Just in case you’re feeling lonely about the state of health care costs in the U.S., note that we’re in good company: medical costs will accelerate around the world over the next five years.

Watson Wyatt brings you this news based on the results of a poll conducted among 85 insurers that cover medical for global employers in the Americas, Africa, Asia and Europe. The benefits consulting group found that health cost increases are growing faster than rates of inflation in 80% of countries surveyed. Thus, hyperinflation of health costs isn’t just an American malaise, but a problem for most economically developed countries.

Watson Wyatt discovered that the factors that drive health spending up in the U.S. are the same things that increase spending elsewhere: medical technology, increased utilization of health services, and the aging of the population. Aging’s significant impact on health and pensions is particularly acute in Japan and western Europe, regions that are ahead of the U.S. on the demographic age wave.

Most of Africa and Asia, and much of Latin America (except for Brazil and Chile, which have their own health system and economic challenges) expect double-digit health cost increases this year.

When you’re feeling sick about double-digit health cost increases in the U.S. hitting 10-12%, ponder this: medical inflation in Venezuela this year will hit 25%, and in China, nearly 20%. On the hand, it’s nice to live in Switzerland and France, where health inflation is expected to be 6% and 7%, respectively.

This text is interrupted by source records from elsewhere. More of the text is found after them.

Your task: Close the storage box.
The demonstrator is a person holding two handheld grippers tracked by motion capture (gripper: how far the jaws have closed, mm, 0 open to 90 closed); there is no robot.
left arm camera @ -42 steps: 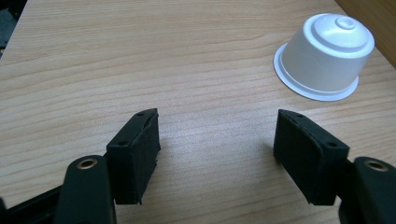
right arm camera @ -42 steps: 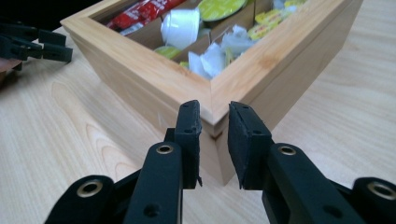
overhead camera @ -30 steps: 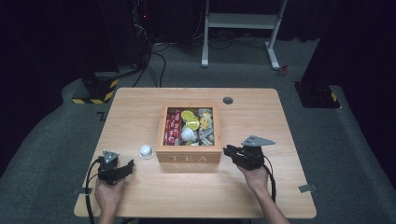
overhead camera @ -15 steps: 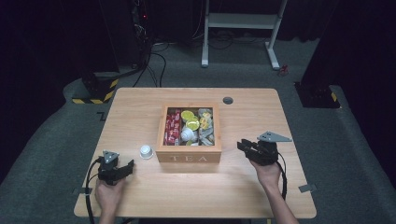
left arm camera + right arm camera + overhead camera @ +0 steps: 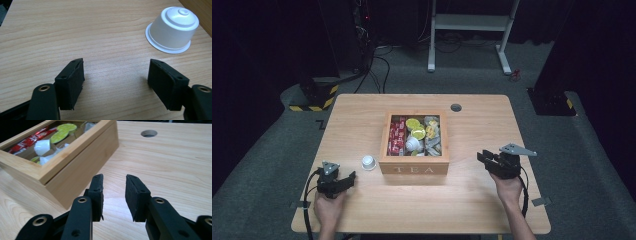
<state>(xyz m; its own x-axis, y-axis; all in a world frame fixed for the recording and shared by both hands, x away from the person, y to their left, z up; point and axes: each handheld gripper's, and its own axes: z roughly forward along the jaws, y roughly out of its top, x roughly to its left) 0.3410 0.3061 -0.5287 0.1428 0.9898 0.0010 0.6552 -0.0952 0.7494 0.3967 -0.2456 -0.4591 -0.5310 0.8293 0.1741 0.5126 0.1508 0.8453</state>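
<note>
Where capsule (image 5: 172, 30) sits, tea box (image 5: 414, 169) adjoins.

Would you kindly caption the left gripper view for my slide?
Open left tool, nothing between its jaws, resting short of an upside-down white capsule on the wooden table.

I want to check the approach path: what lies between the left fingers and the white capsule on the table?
Nothing: in the left gripper view, bare wood of the table lies between the open left gripper and the white capsule, which stands upside down.
</note>
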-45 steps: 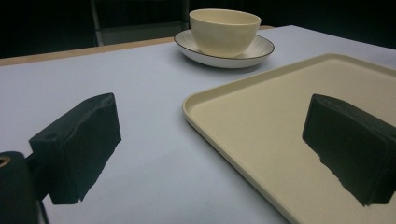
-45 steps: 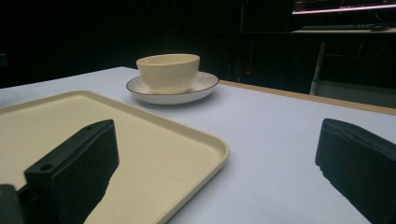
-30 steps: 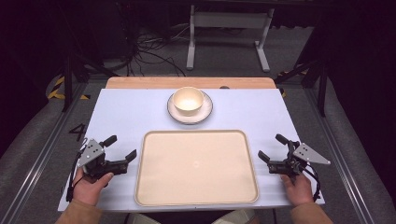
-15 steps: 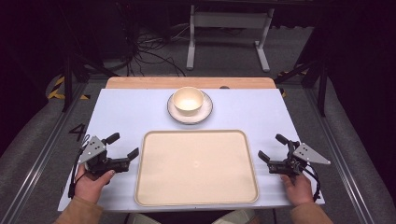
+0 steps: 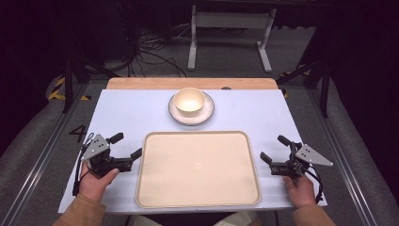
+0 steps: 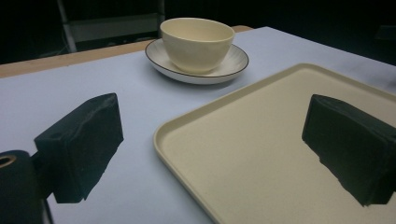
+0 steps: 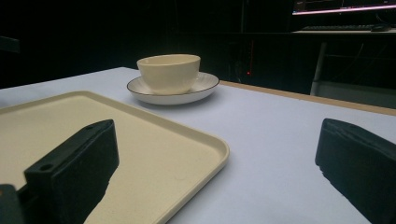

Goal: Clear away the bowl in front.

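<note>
1 tray | 1 bowl on 1 saucer behind tray | left gripper and right gripper flank tray, jaws spread, empty

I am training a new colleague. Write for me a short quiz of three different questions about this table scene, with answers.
1. True or false: the cream ceramic bowl stands on the flat beige plastic tray.
2. What lies under the bowl?
3. Choose: the left claw and the right claw are (A) both open, holding nothing, (B) both shut, (C) one open and one shut.

Key
1. False; the tray is empty.
2. A round white saucer with a dark rim.
3. A
</note>
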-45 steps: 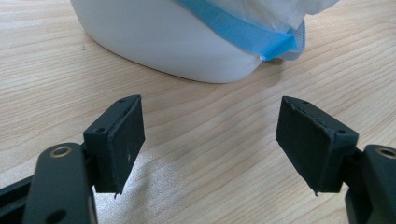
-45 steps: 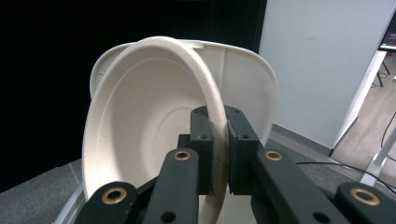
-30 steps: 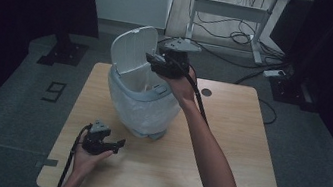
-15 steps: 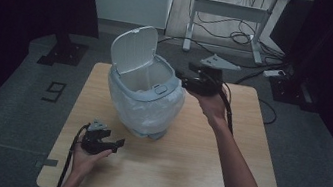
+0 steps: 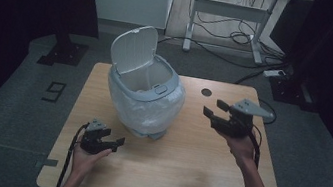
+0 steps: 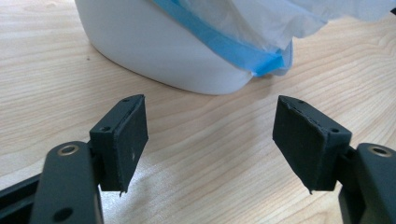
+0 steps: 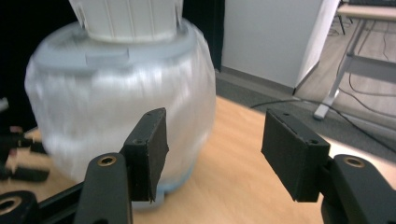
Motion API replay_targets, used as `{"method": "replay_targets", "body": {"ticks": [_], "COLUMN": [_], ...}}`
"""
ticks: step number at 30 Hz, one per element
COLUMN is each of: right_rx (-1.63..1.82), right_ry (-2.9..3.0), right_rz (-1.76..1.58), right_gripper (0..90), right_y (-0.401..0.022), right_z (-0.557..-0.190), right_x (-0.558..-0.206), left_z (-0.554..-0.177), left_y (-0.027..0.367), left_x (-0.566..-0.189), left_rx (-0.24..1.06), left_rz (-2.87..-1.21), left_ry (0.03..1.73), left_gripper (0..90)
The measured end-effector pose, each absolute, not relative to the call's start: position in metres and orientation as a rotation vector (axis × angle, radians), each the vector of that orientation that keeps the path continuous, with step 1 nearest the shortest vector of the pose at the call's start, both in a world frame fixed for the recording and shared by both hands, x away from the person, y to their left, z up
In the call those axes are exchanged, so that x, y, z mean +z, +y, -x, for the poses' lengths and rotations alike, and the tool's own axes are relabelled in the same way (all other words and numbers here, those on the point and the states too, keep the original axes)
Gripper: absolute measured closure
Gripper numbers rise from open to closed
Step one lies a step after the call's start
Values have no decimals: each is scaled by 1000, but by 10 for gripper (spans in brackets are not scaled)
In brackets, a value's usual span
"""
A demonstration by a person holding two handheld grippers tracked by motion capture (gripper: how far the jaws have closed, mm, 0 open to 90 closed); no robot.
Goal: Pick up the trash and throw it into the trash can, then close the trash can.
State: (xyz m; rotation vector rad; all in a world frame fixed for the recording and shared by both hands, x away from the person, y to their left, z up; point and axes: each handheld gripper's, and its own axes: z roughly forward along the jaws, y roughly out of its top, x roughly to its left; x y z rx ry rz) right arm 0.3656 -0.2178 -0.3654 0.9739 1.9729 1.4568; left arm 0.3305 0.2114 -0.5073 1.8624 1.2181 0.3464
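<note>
Standing on table: white bin [image 5: 145, 103] with lid [image 5: 133, 49] flipped up, on wooden table [image 5: 183, 167]
Bin liner: translucent bag [image 5: 151, 111] bulges over bin body below grey rim [image 5: 157, 91]; blue band of bag at base in left gripper view
Left gripper [image 5: 119, 142]: low near front-left of table, jaws spread wide, nothing between them
Bin vs left gripper: just ahead of its jaws, not touching; bin base fills upper part of left gripper view
Right gripper [image 5: 212, 108]: raised above table's right half, jaws wide apart, empty
Bin vs right gripper: ahead of the jaws, apart; blurred in right gripper view
Hands: left hand [image 5: 87, 157] and right hand [image 5: 243, 148] each grip a gripper body
Table hole: round hole [image 5: 205, 92] beyond right gripper, near far edge
</note>
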Motion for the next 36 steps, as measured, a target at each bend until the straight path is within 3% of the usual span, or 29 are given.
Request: {"method": "replay_targets", "body": {"ticks": [13,36], "right_rx": [1451,1389], "right_ry": [1904,1926], "right_rz": [-1174,-1265], "right_gripper": [398,384], "right_y": [-271,-285], "right_z": [-318,-306], "right_x": [-457,-488], "left_z": [-331,-319], "left_y": [212,218], "left_x": [-506,-470], "left_rx": [344,416], "left_rz": [-1842,-1753], "left_ry": [1229,1153], "left_gripper": [260,240]}}
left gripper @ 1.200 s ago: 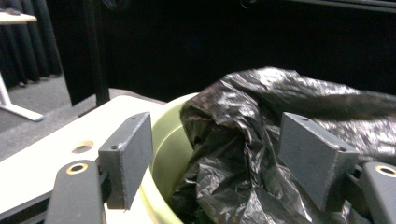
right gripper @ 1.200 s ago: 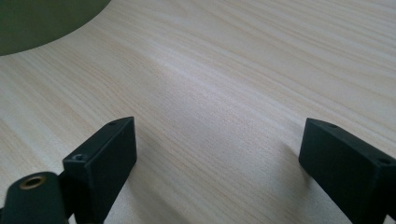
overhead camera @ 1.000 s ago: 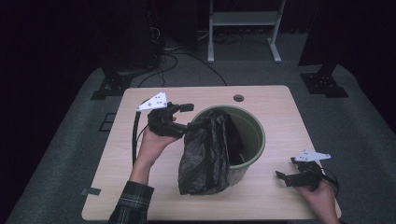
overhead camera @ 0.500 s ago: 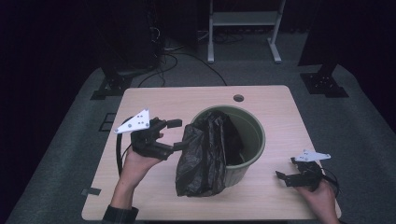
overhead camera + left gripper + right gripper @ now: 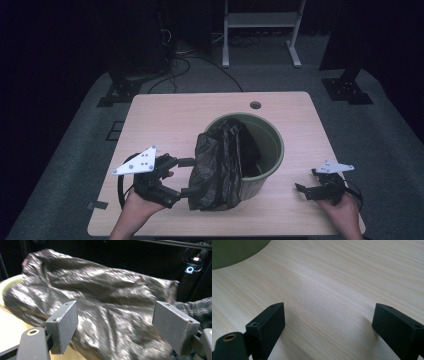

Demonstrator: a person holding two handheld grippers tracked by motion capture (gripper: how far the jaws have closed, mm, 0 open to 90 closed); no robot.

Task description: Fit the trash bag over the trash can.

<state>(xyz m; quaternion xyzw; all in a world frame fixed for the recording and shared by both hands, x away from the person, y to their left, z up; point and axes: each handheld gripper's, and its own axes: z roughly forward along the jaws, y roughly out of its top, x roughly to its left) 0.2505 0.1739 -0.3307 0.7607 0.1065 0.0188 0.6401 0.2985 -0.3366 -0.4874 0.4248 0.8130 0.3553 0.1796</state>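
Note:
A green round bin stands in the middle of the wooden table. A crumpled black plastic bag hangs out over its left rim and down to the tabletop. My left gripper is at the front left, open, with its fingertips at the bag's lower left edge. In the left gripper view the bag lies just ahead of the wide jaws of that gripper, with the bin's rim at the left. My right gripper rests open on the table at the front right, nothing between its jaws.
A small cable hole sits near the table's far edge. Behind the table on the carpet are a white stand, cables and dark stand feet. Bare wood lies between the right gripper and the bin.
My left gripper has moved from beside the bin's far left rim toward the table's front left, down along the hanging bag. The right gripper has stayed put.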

Health Populi’s Hot Points: Health costs aren’t just a problem for small business; consider the jumbo employer who covers health insurance for a global workforce. Medical cost inflation is eating into the profits of even the most profitable global companies. In the UK, even with the presence of the National Health Service, the private sector medical cost increase is about 8%. The global reach of medical cost inflation brings with it an opportunity on a global scale to target population health management. These companies need a disruptive model for disease management. The emerging tools of social media can be used to convene groups of people in disparate places for programs to manage chronic health conditions. Companies like Resolution Health (that’s with an ‘s,’ not a ‘v’), with the recently-acquired expertise of NewSof, are developing innovations in this space.